WHAT NEEDS TO BE DONE | Count every line in the entries that contains "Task". Report that count alone.

Items from a data source:
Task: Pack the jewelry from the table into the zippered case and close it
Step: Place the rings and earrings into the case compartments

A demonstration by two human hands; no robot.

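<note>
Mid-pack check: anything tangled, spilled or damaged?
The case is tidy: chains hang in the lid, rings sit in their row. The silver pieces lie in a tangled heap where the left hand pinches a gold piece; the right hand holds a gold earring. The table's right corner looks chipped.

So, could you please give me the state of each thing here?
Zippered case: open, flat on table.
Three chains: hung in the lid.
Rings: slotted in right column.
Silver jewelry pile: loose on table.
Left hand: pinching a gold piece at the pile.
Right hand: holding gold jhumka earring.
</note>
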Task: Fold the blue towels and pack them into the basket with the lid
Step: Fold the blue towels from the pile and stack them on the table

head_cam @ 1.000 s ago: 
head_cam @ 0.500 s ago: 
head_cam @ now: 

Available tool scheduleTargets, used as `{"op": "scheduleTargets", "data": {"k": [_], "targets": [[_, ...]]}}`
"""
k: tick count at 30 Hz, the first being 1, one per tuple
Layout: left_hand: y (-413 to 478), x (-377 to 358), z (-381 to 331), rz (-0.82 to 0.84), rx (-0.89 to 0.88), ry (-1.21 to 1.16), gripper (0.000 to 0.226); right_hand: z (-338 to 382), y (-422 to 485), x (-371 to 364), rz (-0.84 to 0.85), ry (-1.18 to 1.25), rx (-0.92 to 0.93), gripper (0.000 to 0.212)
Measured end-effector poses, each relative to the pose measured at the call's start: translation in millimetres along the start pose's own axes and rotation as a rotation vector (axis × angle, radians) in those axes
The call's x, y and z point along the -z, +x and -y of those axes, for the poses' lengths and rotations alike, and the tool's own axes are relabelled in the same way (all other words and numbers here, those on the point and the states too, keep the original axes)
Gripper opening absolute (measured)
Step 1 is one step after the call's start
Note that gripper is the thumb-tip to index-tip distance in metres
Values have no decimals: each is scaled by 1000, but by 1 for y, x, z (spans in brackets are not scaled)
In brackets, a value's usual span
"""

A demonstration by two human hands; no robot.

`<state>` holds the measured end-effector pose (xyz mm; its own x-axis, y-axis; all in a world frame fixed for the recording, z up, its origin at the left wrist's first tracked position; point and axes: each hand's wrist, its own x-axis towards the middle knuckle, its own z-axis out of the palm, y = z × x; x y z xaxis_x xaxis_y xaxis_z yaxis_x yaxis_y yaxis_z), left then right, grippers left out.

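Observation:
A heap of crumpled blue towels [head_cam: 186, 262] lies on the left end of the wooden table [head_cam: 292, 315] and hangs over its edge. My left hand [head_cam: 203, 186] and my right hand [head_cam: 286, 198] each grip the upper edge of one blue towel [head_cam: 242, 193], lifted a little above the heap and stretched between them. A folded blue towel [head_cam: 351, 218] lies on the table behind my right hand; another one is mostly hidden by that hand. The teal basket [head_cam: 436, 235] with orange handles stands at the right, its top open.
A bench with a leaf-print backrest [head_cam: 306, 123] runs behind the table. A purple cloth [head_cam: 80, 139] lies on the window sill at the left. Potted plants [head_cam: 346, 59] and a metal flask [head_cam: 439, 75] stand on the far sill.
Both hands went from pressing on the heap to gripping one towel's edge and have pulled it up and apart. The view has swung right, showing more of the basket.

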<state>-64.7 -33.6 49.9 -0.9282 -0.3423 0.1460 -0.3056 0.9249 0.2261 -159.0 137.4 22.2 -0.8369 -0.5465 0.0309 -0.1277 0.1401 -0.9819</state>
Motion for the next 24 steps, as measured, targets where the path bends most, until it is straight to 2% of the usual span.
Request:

RESPONSE AREA | 2